台風シーズンになると、天気予報で「温帯低気圧」「熱帯低気圧」という言葉をよく聞くようになります。
どちらも低気圧なので「天気が悪くなるのだろう」くらいの予想はつきますが、何がどう違うのかあまり意識したことがない、という人も多いと思います。
そこでこの記事では、「温帯低気圧」と「熱帯低気圧」の違いをわかりやすく解説します。
温帯低気圧とは?
「温帯低気圧」とは、北の冷たい空気と南の温かい空気が混ざり合い、渦を巻くことで発生する低気圧です。
温帯低気圧が生まれるのは、冷たい空気と温かい空気が両存する温帯(中緯度~高緯度)地域。
そして、2種類の空気の境界は「前線」と呼ばれます。
なお、日本で単に「低気圧」という場合、たいてい温帯低気圧を指します。
熱帯低気圧とは?
「熱帯低気圧」とは、熱帯の海上で発生する低気圧で、最大風速が17.2m/秒未満のものをいいます。
ちなみに、最大風速が17.2m/秒以上のものは台風です。
熱帯低気圧が生まれるのは、海水温が26~27度以上の海上です。
地上で発生することはありません。
もっとも、赤道付近で発生することは少なく、北緯5度~25度の地域で発生することが多いそうです。
熱帯低気圧は暖かい空気のみで構成されるため、前線は伴いません。
しかし北上して冷たい空気が入り込むと、温帯低気圧に変わります。
温帯低気圧と熱帯低気圧の違い
温帯低気圧と熱帯低気圧の違いを表で見くらべてみましょう。
温帯低気圧 | 熱帯低気圧 | |
最大風速 | 定義なし | 17.2m/秒未満 |
低気圧を構成する空気 | 冷たい空気と温かい空気 | 暖かい空気のみ |
前線 | 伴うことがある | 伴わない |
発生するエリア | 温帯地域 | 熱帯地域の海上 |
ここで注目したいのが、最大風速です。
熱帯低気圧は17.2m/秒未満と定められていますが、温帯低気圧は定義がありません。
そのため、場合によっては台風以上の猛烈な低気圧になるおそれがあるのです。
実際、台風が温帯低気圧になった後さらに発達することもあるので、油断は禁物です。
まとめ
- 温帯低気圧は、冷たい空気と温かい空気が混ざり合って渦を巻くことで発生する低気圧。前線を伴うことがある。台風より弱いとは限らない。
- 熱帯低気圧は、熱帯地域で発生する低気圧。前線は伴わない。風速は17.2m/秒未満。
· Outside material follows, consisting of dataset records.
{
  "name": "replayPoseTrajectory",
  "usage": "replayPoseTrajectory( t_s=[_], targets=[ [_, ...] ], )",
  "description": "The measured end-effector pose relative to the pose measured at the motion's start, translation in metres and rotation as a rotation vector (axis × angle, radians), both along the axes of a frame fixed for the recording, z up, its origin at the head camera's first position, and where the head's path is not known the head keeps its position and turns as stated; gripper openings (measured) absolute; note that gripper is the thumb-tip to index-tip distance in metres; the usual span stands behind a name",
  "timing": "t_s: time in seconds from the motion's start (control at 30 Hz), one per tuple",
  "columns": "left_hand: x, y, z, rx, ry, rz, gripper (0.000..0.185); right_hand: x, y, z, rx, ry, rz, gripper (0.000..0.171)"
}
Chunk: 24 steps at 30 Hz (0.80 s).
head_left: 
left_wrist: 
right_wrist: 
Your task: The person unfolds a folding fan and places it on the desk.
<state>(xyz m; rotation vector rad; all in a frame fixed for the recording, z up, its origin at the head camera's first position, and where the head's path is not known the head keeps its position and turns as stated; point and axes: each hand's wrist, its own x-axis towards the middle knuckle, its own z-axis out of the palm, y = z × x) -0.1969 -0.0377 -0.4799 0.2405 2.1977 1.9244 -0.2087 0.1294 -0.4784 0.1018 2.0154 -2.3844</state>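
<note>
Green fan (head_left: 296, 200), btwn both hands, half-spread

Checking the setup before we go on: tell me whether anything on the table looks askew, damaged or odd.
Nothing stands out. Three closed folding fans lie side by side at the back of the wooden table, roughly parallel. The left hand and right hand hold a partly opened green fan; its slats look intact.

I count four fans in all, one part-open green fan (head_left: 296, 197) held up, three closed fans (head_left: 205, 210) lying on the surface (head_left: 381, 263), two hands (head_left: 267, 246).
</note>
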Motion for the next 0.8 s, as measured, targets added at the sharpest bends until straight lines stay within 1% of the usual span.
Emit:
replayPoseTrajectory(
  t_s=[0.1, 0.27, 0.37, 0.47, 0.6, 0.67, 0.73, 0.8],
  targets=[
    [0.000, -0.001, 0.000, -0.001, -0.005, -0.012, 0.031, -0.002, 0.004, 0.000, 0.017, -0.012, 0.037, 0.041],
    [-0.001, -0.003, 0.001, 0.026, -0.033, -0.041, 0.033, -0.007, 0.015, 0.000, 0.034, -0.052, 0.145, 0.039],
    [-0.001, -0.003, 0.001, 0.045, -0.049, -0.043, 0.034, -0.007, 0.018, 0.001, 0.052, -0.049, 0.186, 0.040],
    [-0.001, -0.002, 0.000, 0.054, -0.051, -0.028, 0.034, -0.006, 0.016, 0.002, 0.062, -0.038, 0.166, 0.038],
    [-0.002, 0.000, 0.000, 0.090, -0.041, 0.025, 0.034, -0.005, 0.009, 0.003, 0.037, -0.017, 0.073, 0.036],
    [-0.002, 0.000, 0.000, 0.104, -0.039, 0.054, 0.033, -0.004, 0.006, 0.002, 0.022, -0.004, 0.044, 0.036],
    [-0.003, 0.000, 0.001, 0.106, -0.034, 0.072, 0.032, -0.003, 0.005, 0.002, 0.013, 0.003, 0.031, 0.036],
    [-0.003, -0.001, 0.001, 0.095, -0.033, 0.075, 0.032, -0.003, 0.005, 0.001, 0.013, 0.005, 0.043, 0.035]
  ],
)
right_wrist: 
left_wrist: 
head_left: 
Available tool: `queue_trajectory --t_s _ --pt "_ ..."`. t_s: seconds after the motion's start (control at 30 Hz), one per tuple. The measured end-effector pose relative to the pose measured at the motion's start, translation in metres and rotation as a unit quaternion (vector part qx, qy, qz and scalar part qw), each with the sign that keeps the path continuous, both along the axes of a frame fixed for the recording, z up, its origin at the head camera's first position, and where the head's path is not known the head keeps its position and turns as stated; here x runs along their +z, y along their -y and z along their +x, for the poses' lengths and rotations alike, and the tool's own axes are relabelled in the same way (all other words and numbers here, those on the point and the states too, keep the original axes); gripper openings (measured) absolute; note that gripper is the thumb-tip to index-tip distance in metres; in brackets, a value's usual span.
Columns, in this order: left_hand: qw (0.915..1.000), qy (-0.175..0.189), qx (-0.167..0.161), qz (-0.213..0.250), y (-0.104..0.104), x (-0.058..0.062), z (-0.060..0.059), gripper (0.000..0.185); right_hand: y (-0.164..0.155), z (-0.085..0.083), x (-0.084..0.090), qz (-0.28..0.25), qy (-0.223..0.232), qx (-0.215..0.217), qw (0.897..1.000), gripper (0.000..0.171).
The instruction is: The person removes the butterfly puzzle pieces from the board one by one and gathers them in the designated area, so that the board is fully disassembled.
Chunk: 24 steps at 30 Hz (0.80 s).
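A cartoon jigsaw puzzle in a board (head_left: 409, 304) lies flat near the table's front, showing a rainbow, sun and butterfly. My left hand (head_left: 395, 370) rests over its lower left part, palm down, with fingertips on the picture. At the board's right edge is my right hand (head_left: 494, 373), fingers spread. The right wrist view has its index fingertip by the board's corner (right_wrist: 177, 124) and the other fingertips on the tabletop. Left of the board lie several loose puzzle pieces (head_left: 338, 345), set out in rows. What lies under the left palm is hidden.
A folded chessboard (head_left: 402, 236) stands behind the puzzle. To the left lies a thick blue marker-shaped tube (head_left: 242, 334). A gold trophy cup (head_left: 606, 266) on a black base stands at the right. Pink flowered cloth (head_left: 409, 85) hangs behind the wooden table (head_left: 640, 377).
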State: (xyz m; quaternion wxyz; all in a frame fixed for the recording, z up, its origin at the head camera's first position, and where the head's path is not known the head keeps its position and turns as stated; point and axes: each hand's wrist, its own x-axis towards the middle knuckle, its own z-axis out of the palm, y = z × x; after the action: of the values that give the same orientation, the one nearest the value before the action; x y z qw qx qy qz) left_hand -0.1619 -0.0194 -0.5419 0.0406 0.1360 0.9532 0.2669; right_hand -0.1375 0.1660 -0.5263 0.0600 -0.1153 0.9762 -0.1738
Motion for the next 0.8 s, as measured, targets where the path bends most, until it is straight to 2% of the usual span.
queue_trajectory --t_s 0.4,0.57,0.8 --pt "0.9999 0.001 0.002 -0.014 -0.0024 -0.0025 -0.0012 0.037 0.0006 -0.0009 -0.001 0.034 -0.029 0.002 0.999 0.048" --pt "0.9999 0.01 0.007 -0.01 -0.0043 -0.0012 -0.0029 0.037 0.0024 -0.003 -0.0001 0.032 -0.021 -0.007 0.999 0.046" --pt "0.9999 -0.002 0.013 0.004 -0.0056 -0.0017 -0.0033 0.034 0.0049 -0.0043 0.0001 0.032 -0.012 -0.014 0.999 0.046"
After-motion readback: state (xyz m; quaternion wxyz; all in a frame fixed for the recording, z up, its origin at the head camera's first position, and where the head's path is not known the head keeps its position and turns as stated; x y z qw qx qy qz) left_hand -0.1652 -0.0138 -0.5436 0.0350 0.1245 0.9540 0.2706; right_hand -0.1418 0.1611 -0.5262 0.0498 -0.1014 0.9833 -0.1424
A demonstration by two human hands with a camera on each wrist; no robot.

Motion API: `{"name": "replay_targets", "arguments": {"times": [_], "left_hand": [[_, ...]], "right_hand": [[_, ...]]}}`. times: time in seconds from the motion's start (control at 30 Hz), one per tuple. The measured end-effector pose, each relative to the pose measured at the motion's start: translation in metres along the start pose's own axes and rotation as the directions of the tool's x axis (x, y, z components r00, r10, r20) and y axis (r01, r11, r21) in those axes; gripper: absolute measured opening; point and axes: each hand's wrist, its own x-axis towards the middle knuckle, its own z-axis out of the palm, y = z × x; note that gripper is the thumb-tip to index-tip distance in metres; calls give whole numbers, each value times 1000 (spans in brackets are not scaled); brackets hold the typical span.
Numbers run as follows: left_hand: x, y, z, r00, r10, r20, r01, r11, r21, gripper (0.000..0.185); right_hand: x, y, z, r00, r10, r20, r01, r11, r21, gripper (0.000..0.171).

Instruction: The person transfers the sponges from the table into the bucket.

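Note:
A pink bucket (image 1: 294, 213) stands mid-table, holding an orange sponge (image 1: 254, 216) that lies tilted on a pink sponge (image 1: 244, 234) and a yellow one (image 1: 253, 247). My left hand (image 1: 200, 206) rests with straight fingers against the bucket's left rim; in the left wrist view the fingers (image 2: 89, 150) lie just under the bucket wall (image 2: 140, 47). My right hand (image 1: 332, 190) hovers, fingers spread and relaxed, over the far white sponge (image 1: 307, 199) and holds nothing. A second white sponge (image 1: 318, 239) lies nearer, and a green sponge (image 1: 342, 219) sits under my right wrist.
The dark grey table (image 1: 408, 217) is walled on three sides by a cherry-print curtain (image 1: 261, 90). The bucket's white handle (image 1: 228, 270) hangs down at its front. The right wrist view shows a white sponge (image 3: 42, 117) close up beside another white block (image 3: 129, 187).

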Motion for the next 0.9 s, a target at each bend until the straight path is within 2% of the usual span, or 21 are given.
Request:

台風よりも風は弱い。
台風は熱帯低気圧が発達したものなので、熱帯低気圧のほうが温帯低気圧よりも大きな被害をもたらすようなイメージがありますが、必ずしもそうではありません。
最近は想像を絶するような大雨を降らせる温帯低気圧や前線も多いので、「低気圧」と聞いたらとりあえず雨風に対する備えを万全にしましょう。